Légende : Représentation schématique du triple défi dans le remplacement des cellules photoréceptrices. Pour améliorer la vision, les photorécepteurs transplantés doivent former des segments externes fonctionnels (OS), maintenir la sensibilité à la lumière et développer des connexions avec les cellules bipolaires hôtes (BPC) pour la transmission du signal. L’optogénétique rétablit la sensibilité à la lumière dans les neurones du deuxième ou du troisième ordre de la rétine mais perd le traitement de l’information visuelle dans la rétine interne. Les photorécepteurs transplantés ne parviennent pas à développer une structure OS normale et manquent de sensibilité à la lumière. L’introduction d’une opsine microbienne hyperpolarisante dans les dérivés des photorécepteurs avant la transplantation fournit une nouvelle approche de restauration de la vision dans les étapes avancés de dégénérescence rétinienne.
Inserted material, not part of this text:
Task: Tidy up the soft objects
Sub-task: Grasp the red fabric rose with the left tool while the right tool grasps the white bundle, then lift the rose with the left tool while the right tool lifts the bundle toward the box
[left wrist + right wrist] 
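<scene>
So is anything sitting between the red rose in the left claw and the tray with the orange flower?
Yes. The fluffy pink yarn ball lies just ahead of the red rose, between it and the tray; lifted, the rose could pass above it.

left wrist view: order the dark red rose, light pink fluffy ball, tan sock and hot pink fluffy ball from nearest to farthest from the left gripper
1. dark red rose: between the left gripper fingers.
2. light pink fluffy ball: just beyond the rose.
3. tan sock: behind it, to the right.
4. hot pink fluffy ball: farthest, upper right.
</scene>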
RPE – épithélium pigmentaire rétinien ; PR – photorécepteur ; BPC- cellules bipolaires
Pourquoi avez-vous besoin de combiner plusieurs technologies ?
D. D : Il s’agit d’une situation tellement complexe que nous avons essayé de la résoudre avec des technologies émergentes mais qui ont elles-mêmes leurs limitations. Dans notre contexte, chaque limitation peut être compensée par la versatilité d’une autre technologie. La synergie entre les différentes approches utilisées dans cette étude a également initié une importante collaboration entre les auteurs de l’étude qui viennent d’horizons différents : l’expérience en optique, électrophysiologie et circuits rétiniens du Dr Jens Dübel, du département de traitement de l’information visuelle de l’Institut de la Vision, a été complétée par mon expertise en vectorisation de gènes et thérapie génique. Le professeur Marius Ader, responsable d’équipe au CRTD / DFG-Center for Regenerative Therapies Dresden, Université technologique de Dresde en Allemagne, et le Dr Olivier Goureau, directeur de recherche de l’équipe « Développement et régénération de la rétine » à l’Institut de la Vision, ont apporté leurs connaissances sur la biologie et la transplantation des cellules souches.
Quelles sont les prochaines étapes de ce projet ? Pouvons-nous espérer de voir arriver prochainement un traitement ?
D. D : La preuve de concept de la synergie entre la thérapie cellulaire et l’optogénétique a été établie chez la souris au sein de notre laboratoire. La prochaine étape est maintenant le développement préclinique, c’est-à-dire, de tester cette approche chez les primates non humains, une étape essentielle avant d’appliquer ce traitement aux patients. Pour cela, nous avons reçu un financement de l’American National Institute of Health dans le cadre de l’initiative Audacious Goals. Nous espérons voir dans quelques années, l’application clinique de l’optogénétique pour rendre la vue aux patients atteints de dégénérescences héréditaires de la rétine.